LITERATURA › OPINIóN
› Por Eric Nepomuceno
En aquellos tiempos de vértigo, cuando Eduardo Galeano dirigía la revista Crisis, había una figura que, para mí, parecía envuelta en un aura de misterio: Héctor Tizón. Yo tenía 25 años. Cada tanto, Eduardo me citaba para almorzar con Mario (y era Benedetti), o tomar un café con Augusto (y era Roa Bastos), o para saber noticias del Viejo (y era Onetti), y a veces para ir comer a lo de Haroldo (y era Conti). Pero jamás pude atender a los llamados para conocer a Héctor (y era Tizón). Leí sus libros que sonaban a voces del desierto y de la soledad, oí las historias que Galeano me contaba, adiviné cómo sería la casa mítica de un lugar llamado Yala.
Nos conocimos finalmente en Madrid, a fines de 1976, recién salidos los dos de una Argentina despedazada, extranjeros los dos, él de Yala, yo de Brasil. Nos encontramos y fue para siempre. Durante los tres años que viví en España nos veíamos todos los fines de semana, cuando Flora y él venían a la casa donde Martha y yo vivíamos en los alrededores de Madrid. Y luego, cuando Héctor alquiló una casita en Cercedilla, al otro lado de la sierra, igual nos veíamos a menudo.
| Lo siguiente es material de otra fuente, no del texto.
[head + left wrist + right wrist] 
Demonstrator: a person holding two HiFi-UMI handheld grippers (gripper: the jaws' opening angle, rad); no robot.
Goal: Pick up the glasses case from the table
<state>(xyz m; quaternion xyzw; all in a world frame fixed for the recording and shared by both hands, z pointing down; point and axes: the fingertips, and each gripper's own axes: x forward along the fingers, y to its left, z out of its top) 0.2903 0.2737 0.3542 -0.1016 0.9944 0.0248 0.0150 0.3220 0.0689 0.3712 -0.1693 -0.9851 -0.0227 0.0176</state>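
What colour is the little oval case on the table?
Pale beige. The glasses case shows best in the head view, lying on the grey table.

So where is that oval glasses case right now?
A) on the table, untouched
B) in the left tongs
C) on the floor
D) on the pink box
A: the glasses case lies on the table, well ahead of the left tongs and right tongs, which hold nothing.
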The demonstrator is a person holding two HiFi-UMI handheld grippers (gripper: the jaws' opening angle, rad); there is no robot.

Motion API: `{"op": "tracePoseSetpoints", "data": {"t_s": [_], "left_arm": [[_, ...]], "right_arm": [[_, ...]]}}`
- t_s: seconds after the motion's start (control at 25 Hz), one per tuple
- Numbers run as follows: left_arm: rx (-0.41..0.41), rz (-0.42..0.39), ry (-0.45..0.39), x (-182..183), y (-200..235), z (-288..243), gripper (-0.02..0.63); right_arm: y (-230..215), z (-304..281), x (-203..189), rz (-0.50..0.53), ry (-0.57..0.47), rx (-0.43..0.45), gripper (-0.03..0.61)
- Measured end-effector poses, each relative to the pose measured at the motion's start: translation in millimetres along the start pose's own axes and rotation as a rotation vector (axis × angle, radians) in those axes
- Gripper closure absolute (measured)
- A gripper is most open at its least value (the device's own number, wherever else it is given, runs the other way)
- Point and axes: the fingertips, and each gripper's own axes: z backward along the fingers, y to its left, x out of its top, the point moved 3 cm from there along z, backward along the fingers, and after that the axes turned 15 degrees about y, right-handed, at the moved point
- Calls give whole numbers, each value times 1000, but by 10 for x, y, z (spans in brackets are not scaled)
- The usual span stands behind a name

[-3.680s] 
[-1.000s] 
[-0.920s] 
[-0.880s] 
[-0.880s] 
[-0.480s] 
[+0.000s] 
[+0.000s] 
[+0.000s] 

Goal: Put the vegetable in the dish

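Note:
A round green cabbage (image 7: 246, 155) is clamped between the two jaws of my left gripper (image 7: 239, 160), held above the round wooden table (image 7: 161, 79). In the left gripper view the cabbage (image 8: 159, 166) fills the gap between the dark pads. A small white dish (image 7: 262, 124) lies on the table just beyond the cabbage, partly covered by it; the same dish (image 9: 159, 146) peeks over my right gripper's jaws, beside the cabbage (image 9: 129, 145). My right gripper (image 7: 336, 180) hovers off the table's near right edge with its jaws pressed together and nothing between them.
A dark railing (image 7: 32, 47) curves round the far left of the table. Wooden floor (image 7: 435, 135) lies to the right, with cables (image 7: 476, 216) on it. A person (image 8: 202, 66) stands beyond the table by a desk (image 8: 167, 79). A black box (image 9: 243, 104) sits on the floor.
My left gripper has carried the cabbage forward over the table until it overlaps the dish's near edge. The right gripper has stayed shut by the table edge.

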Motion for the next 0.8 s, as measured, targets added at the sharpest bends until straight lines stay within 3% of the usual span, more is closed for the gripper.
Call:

De aquellos tiempos quedó sellada una amistad fraterna que ahora, cuando Héctor cometió la suprema indelicadeza de abandonarnos de una vez, se transformará en algo intocable en el terreno de mi memoria más profunda.
Habrá quien hable de sus libros, de su prosa escueta y rigurosa, cargada de silencios y nostalgias afiladas como el agua. Habrá quien mencione la estatura de ese escritor superior, de la belleza y de la dimensión de una obra tan singular.
Yo quiero hablar de un hombre suave y digno, dueño de una melancolía callada y de una de las sonrisas más claras y conmovedoras que he visto jamás. Oigo su voz con la cadencia de los tiempos, recuerdo aquella entereza cada vez más escasa en los días de hoy, sé de su generosa solidaridad, ese hermano mío que era pura integridad y que vi por última vez hace ahora exactos dos años, en la Yala mítica de sus recuerdos.
Y me acordaré para siempre de sus frases certeras, que tenían la calidez del sol de invierno en sus parajes.
Oí la última de ellas cuando volvíamos en coche de Yala a Jujuy. Al pasar por un río me contó que allí se juntaban las aguas de dos ríos angostitos: las claras de uno, las oscuras de otro. Y que al juntarse hacían un solo río que reflejaba las dos caras del destino, y se tornaba oscuro como la vida con el paso del tiempo.
Fue cuando supe que Héctor empezaba a prepararse para la noticia que me llegó en la mañana de ayer, para la despedida a la cual me niego.
No habrá despedidas, hermano. Seguirás aquí, al lado mío, para siempre.